┌──
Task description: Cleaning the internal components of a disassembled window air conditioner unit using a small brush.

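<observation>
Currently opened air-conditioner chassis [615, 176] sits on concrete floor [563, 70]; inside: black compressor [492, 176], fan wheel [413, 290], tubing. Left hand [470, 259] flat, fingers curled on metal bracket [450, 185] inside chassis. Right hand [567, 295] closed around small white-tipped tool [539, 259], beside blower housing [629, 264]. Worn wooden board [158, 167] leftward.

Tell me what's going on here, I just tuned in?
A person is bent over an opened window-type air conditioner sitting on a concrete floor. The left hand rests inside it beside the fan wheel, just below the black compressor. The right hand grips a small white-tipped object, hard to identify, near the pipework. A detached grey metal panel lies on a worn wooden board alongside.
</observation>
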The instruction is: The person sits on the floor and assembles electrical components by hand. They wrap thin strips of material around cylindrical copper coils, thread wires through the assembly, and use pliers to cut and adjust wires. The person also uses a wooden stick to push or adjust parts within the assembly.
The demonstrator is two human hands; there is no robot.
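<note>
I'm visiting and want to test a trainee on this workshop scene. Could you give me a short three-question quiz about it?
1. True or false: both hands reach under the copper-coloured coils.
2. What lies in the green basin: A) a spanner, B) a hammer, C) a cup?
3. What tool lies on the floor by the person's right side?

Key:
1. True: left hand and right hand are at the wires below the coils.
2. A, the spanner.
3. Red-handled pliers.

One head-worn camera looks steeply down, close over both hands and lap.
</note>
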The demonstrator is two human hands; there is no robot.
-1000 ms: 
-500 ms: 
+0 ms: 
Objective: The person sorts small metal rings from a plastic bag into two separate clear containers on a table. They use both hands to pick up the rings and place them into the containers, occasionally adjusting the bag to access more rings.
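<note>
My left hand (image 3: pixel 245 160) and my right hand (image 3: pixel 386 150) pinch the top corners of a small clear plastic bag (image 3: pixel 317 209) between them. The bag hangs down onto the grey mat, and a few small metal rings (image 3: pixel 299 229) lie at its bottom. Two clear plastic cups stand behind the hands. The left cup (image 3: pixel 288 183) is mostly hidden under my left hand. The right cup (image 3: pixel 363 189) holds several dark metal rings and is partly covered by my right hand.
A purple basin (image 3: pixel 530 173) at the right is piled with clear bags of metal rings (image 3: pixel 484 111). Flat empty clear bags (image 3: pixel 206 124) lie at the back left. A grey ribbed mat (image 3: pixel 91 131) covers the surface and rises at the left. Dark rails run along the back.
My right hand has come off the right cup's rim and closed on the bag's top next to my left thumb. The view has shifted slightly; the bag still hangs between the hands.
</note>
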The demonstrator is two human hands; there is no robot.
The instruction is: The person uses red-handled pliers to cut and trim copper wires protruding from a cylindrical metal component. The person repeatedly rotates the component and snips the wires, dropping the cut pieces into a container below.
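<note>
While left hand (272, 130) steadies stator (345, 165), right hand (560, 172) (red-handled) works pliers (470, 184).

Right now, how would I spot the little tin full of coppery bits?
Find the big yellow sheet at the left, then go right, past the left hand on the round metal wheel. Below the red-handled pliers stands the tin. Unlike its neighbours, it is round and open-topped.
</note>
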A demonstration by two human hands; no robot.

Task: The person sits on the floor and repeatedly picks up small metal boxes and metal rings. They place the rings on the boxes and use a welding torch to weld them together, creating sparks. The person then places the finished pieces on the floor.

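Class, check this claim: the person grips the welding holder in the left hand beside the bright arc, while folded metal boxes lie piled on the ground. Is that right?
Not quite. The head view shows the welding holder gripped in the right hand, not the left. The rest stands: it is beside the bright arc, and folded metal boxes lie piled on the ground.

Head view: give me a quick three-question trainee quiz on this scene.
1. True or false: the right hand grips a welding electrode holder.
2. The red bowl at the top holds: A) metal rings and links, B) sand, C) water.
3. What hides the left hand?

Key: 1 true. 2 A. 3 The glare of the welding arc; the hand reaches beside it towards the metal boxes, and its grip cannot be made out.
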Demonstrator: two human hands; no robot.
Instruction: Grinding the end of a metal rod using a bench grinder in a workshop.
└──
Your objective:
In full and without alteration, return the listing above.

Worked solution:
Task description: Cleaning the internal components of a disassembled window air conditioner unit using a small brush.

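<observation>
Currently opened air-conditioner chassis [615, 176] sits on concrete floor [563, 70]; inside: black compressor [492, 176], fan wheel [413, 290], tubing. Left hand [470, 259] flat, fingers curled on metal bracket [450, 185] inside chassis. Right hand [567, 295] closed around small white-tipped tool [539, 259], beside blower housing [629, 264]. Worn wooden board [158, 167] leftward.

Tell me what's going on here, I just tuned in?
A person is bent over an opened window-type air conditioner sitting on a concrete floor. The left hand rests inside it beside the fan wheel, just below the black compressor. The right hand grips a small white-tipped object, hard to identify, near the pipework. A detached grey metal panel lies on a worn wooden board alongside.
</observation>
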The instruction is: The person sits on the floor and assembles electrical components by hand. They wrap thin strips of material around cylindrical copper coils, thread wires through the assembly, and use pliers to cut and adjust wires. The person also uses a wooden stick to push or adjust parts within the assembly.
The demonstrator is two human hands; there is no robot.
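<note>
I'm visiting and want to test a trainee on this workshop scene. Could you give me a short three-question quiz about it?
1. True or false: both hands reach under the copper-coloured coils.
2. What lies in the green basin: A) a spanner, B) a hammer, C) a cup?
3. What tool lies on the floor by the person's right side?

Key:
1. True: left hand and right hand are at the wires below the coils.
2. A, the spanner.
3. Red-handled pliers.

One head-worn camera looks steeply down, close over both hands and lap.
</note>
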The demonstrator is two human hands; there is no robot.
-1000 ms: 
-500 ms: 
+0 ms: 
Objective: The person sorts small metal rings from a plastic bag into two separate clear containers on a table. They use both hands to pick up the rings and place them into the containers, occasionally adjusting the bag to access more rings.
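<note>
My left hand (image 3: pixel 245 160) and my right hand (image 3: pixel 386 150) pinch the top corners of a small clear plastic bag (image 3: pixel 317 209) between them. The bag hangs down onto the grey mat, and a few small metal rings (image 3: pixel 299 229) lie at its bottom. Two clear plastic cups stand behind the hands. The left cup (image 3: pixel 288 183) is mostly hidden under my left hand. The right cup (image 3: pixel 363 189) holds several dark metal rings and is partly covered by my right hand.
A purple basin (image 3: pixel 530 173) at the right is piled with clear bags of metal rings (image 3: pixel 484 111). Flat empty clear bags (image 3: pixel 206 124) lie at the back left. A grey ribbed mat (image 3: pixel 91 131) covers the surface and rises at the left. Dark rails run along the back.
My right hand has come off the right cup's rim and closed on the bag's top next to my left thumb. The view has shifted slightly; the bag still hangs between the hands.
</note>
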The demonstrator is two human hands; there is no robot.
The instruction is: The person uses red-handled pliers to cut and trim copper wires protruding from a cylindrical metal component. The person repeatedly rotates the component and snips the wires, dropping the cut pieces into a container below.
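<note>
While left hand (272, 130) steadies stator (345, 165), right hand (560, 172) (red-handled) works pliers (470, 184).

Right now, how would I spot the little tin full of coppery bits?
Find the big yellow sheet at the left, then go right, past the left hand on the round metal wheel. Below the red-handled pliers stands the tin. Unlike its neighbours, it is round and open-topped.
</note>
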A demonstration by two human hands; no robot.

Task: The person sits on the floor and repeatedly picks up small metal boxes and metal rings. They place the rings on the boxes and use a welding torch to weld them together, creating sparks. The person then places the finished pieces on the floor.

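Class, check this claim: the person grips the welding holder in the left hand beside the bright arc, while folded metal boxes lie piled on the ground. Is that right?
Not quite. The head view shows the welding holder gripped in the right hand, not the left. The rest stands: it is beside the bright arc, and folded metal boxes lie piled on the ground.

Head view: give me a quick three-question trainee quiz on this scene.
1. True or false: the right hand grips a welding electrode holder.
2. The red bowl at the top holds: A) metal rings and links, B) sand, C) water.
3. What hides the left hand?

Key: 1 true. 2 A. 3 The glare of the welding arc; the hand reaches beside it towards the metal boxes, and its grip cannot be made out.
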Demonstrator: two human hands; no robot.
Instruction: Grinding the end of a metal rod using a bench grinder in a workshop.

No more work is needed on this exercise.